A fiercely intellectual novelist and critic who weaponized her wit in battles for animal rights, humanism, and sexual freedom.
Brigid Brophy entered the literary scene as a precocious talent and left it as a formidable and often controversial force. Her novels, like 'Hackenfeller's Ape' and 'The Snow Ball,' were intellectually playful and formally inventive, dissecting sexuality and society with a sharp, erudite edge. But her influence stretched far beyond the page. Brophy was a polemicist of the first order, a frequent and dazzling presence on television and in newspapers, arguing with equal fervor for the cause of animal rights—she was a committed vegetarian and helped found the Animal Aid organization—and for the decriminalization of homosexuality. She co-authored 'Fifty Works of English Literature We Could Do Without,' a delightfully provocative assault on canonical sacred cows. Living openly with her lifelong partner, the novelist Maureen Duffy, Brophy combined a fierce private integrity with very public campaigns, using her brilliant, restless mind to challenge complacency in art, ethics, and law.
1928–1945
Born between the Depression and the end of WWII. Too young to fight, old enough to remember. They became the conformist middle managers of the 1950s — and the civil rights leaders who quietly dismantled Jim Crow.

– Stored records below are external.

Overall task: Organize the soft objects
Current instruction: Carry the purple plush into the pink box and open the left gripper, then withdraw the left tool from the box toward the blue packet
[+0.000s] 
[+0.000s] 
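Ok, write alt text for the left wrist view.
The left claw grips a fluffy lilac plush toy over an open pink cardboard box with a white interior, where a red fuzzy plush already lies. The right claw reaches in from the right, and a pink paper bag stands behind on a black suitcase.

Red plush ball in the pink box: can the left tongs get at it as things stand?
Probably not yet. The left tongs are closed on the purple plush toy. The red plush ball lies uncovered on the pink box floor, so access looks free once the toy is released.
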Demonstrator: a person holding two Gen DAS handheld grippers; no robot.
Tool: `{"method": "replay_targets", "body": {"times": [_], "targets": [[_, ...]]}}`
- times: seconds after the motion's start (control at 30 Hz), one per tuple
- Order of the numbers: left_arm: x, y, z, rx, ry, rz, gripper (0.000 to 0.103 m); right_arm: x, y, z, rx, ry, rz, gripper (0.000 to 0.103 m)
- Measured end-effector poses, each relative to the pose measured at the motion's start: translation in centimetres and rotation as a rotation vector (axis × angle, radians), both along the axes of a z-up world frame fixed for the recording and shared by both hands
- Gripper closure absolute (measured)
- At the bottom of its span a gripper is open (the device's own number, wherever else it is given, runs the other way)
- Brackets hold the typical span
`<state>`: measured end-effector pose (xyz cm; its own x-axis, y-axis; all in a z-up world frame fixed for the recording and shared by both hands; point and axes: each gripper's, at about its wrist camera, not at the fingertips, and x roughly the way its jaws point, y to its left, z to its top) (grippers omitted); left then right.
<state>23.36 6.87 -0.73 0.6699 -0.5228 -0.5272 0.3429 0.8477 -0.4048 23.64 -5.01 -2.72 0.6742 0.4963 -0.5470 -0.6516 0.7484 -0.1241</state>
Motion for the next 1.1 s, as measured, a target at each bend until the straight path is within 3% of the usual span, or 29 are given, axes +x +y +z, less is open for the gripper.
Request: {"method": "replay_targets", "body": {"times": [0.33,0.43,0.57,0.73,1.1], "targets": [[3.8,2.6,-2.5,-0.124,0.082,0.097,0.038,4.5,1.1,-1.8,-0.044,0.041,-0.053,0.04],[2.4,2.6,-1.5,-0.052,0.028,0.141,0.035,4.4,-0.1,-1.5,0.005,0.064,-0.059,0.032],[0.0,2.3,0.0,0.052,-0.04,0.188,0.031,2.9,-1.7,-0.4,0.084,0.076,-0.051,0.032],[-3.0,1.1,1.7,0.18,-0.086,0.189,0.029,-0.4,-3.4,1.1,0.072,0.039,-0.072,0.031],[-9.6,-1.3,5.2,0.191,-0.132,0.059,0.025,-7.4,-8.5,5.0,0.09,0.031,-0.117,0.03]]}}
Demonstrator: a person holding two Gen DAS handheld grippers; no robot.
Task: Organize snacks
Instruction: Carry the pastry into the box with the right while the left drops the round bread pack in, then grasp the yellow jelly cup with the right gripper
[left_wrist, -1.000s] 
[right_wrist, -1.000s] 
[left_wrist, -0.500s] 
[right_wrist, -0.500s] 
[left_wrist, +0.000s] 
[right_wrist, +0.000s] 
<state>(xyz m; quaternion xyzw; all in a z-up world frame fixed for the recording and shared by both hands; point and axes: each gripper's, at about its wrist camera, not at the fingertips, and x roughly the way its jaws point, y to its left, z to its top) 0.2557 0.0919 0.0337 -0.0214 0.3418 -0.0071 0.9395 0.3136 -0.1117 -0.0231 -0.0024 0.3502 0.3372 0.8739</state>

Brigid was born in 1929, placing them squarely in The Silent Generation. The events that shaped this generation — world wars, depression, and rapid industrialization — shaped the world they entered and the choices available to them.
The biggest hits of 1929
#1 Movie
The Broadway Melody
Best Picture
The Broadway Melody
The world at every milestone
Wall Street crashes, triggering the Great Depression
Battle of Midway turns the tide in the Pacific
WWII ends; atomic bombs dropped on Hiroshima and Nagasaki
India gains independence; the Dead Sea Scrolls found
Korean War begins
Fidel Castro takes power in Cuba
Apollo 11: humans walk on the Moon; Woodstock festival
Iran hostage crisis begins; Three Mile Island accident
Berlin Wall falls; Tiananmen Square protests
Oklahoma City bombing; Windows 95 released
She read Homer in the original Greek by the age of nine.
Brophy was diagnosed with multiple sclerosis in 1984 but continued to write and campaign for years afterward.
She was a passionate opera enthusiast and wrote a well-regarded book on Mozart.
Her father, John Brophy, was also a novelist, and she published her first novel, 'Hackenfeller's Ape,' at age 24.
“The conviction that we are right is not a good reason for insisting that everyone else is wrong.”